Call For Proposals – Small public space implementation projects 23 October 2017
Deadline: 14 November at 5pm East Africa Time
UN-Habitat’s Global Public Space Programme is launching a call for the implementation of innovative public space projects. Local authorities and non-profit organisations are invited to submit proposals which aim to achieve the following expected result:
- The effective creation, protection, design and management of public spaces, particularly in disadvantaged communities in rapidly urbanizing cities and towns, as critical preconditions for poverty reduction and the fulfilment of human rights in urban areas.
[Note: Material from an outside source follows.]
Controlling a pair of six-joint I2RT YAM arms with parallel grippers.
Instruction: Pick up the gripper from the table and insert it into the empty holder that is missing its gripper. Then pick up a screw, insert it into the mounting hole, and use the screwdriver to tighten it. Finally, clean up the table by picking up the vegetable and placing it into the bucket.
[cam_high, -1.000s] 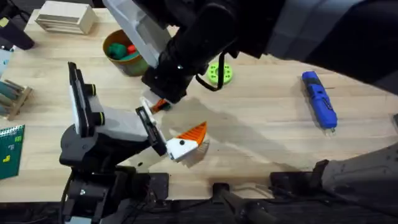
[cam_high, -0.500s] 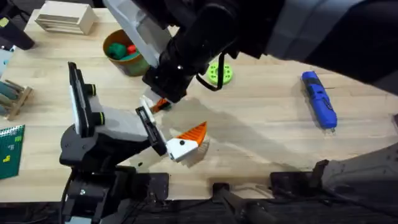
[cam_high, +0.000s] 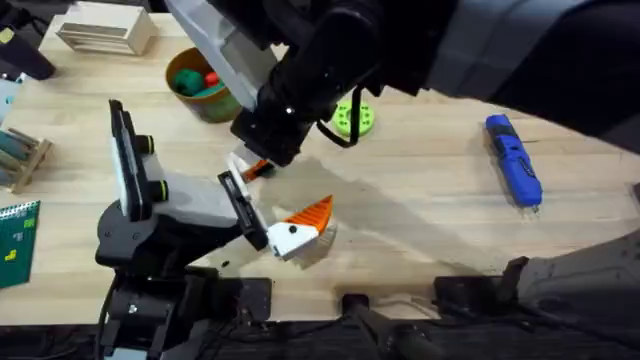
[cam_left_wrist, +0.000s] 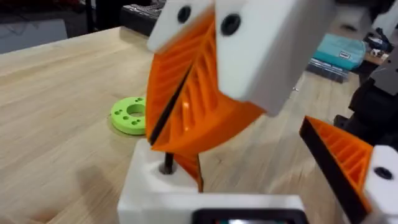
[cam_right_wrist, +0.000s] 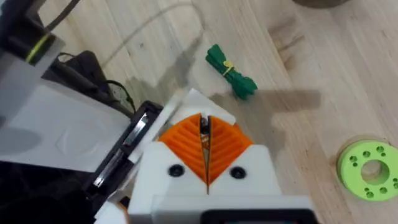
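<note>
Our right tool (cam_right_wrist: 204, 134) has its two orange ribbed pads (cam_right_wrist: 227, 146) pressed tight together. In the left wrist view this same tool (cam_left_wrist: 155, 140) points down at a white holder (cam_left_wrist: 146, 193). A small dark screw (cam_left_wrist: 166, 165) stands in the holder right under the pad tips, but we cannot tell if the pads pinch it. A thin orange fin (cam_left_wrist: 191, 173) stands in the holder just beside the screw. Our left tool (cam_left_wrist: 255, 149) is spread wide and grips nothing, and its other orange finger (cam_left_wrist: 342, 155) sits well off to the side. From above we see the right tool (cam_high: 255, 168) reaching across from the far side, just beside the left tool (cam_high: 300, 228), which lies low near the front edge of the wooden counter (cam_high: 420, 210). The little green leafy vegetable (cam_right_wrist: 231, 73) lies flat on the counter near the right tool, not touching it. A round bright green disc (cam_high: 352, 118) lies a bit behind the two tools. The bucket (cam_high: 195, 85) stands farther back toward the left, with green and red pieces inside it. The blue screwdriver (cam_high: 513, 160) lies by itself far off on the right side of the counter. A beige box (cam_high: 100, 28) sits at the back left corner.
</note>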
Proposals must demonstrate that they contribute to the following outcome:
- Improved local policies, plans and designs for safe, inclusive and accessible public spaces for all which supports more compact, better integrated and well connected, socially inclusive and resilient cities and neighbourhoods in partner cities.
UN-Habitat’s Global Public Space Programme, launched in 2012, works in collaboration with local governments, non-profit organisations and other partners to implement public space projects worldwide. To date, around 45 public space projects have been started in 30 cities.
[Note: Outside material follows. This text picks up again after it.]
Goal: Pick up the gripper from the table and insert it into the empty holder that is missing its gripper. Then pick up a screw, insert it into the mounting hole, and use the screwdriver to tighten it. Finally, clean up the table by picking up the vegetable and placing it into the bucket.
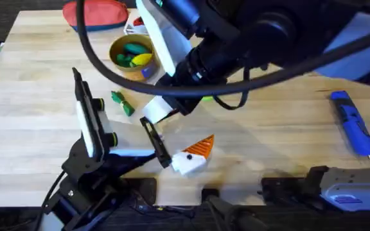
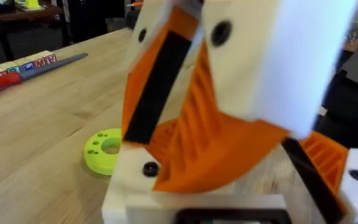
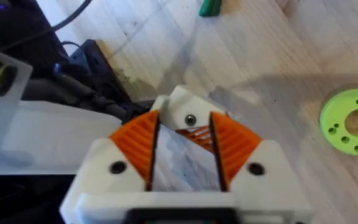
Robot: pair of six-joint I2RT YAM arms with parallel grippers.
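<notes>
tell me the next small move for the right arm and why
Likely press the right tool slightly farther onto the holder, seating the gripper: orange ribs sit right beside the mounting hole, and the screwdriver lies apart on the table.

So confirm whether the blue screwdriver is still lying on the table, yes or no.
Yes: in the overhead view the blue screwdriver lies flat on the wooden table, with neither claw touching it.
</notes>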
Public space is a vital ingredient of successful cities. Small public spaces are priceless as they can build a sense of community and create a safe and secure environment for everyone, including men, women, young people and older people. Such public spaces contribute to the building of social capital, encourage economic development and strengthen communities. Having access to public space improves quality of life and is a first step towards civic and economic empowerment and opens opportunities for greater institutional and political engagement. Public space leads to urban environments that are well maintained, healthy and safe, making the city an attractive place in which to live and work for everyone.
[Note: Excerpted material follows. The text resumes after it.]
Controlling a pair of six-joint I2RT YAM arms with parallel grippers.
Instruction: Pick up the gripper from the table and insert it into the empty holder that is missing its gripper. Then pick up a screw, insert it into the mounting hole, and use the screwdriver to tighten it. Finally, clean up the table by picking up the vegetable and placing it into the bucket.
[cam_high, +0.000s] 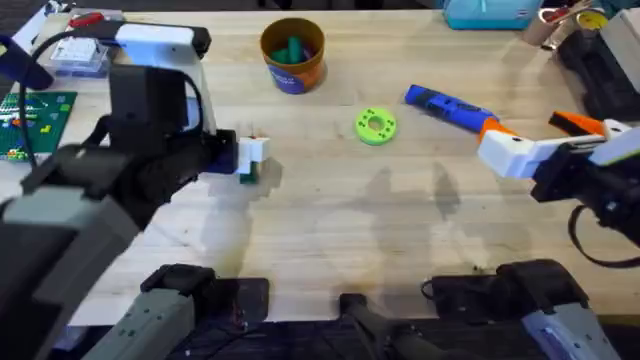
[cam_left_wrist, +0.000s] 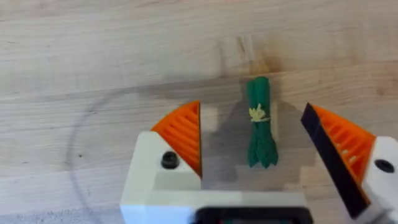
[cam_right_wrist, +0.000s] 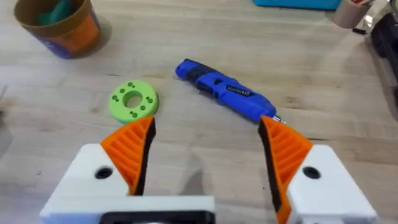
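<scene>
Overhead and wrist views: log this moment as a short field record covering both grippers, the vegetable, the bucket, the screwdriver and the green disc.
left gripper: open, fingers either side of the vegetable, not closed on it
vegetable: green bundle lying flat on the table
right gripper: open, empty, above bare table near the screwdriver
screwdriver: blue, lying on the table, right of the green disc
green disc: flat on the table, mid-table
bucket: upright at the far side, something green inside
</scene>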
UN-Habitat’s Charter of Public Space defines public space as the following:
‘Public spaces are all places publicly owned or of public use, accessible and enjoyable by all for free and without a profit motive. Public spaces are a key element of individual and social well-being, the places of a community’s collective life, expressions of the diversity of their common, natural and
cultural richness and a foundation of their identity.’
UN-Habitat takes a broad view of public space and the definition goes beyond traditional open public spaces such as parks and playgrounds, to also include streets, pavements, community spaces, markets and public transit hubs.
The Global Public Space Programme is implemented in collaboration with the Block by Block Foundation and Sida. As part of this collaboration, UN-Habitat has developed an innovative community participation methodology for the design of public spaces which uses Minecraft. Minecraft is one of the world’s most popular computer games, with over 100 million users, best imagined as a ‘digital Lego’, in which players build complex structures or compete against each other in community-designed competitions. Experience from 45 projects in 30 countries, including Nigeria, Kenya, South Africa, Peru, Mexico, Haiti, Nepal, Bangladesh, India, Lebanon and Kosovo show that Minecraft is a useful tool for engaging communities, particularly youth, women, disabled people, minority groups and slum dwellers in urban design processes. Through five-day participatory design workshops, UN-Habitat and partners bring people together to visualize their urban design ideas in Minecraft, and present these to city authorities and local government officials. The Minecraft designs are then used as part of the process of implementing real public space improvement projects.
What are we looking for?
In this call for proposals, we are looking for organisations that can manage and deliver a portfolio of 5-10 small public space projects. Projects can include a wide variety of public space and placemaking implementations, for example street furniture, play facilities, street lighting, parklets, market spaces, streets, bicycle lanes or pavement designs. Projects must be ready to start immediately and be completed within a period of three to six months. The aim of the call is to show that smaller public space projects can have a big impact on urban life.
Each Implementing Partner can receive up to $150,000 for the full portfolio, including administrative costs. The budget of each smaller project in the portfolio should not exceed $20,000 including co-financing.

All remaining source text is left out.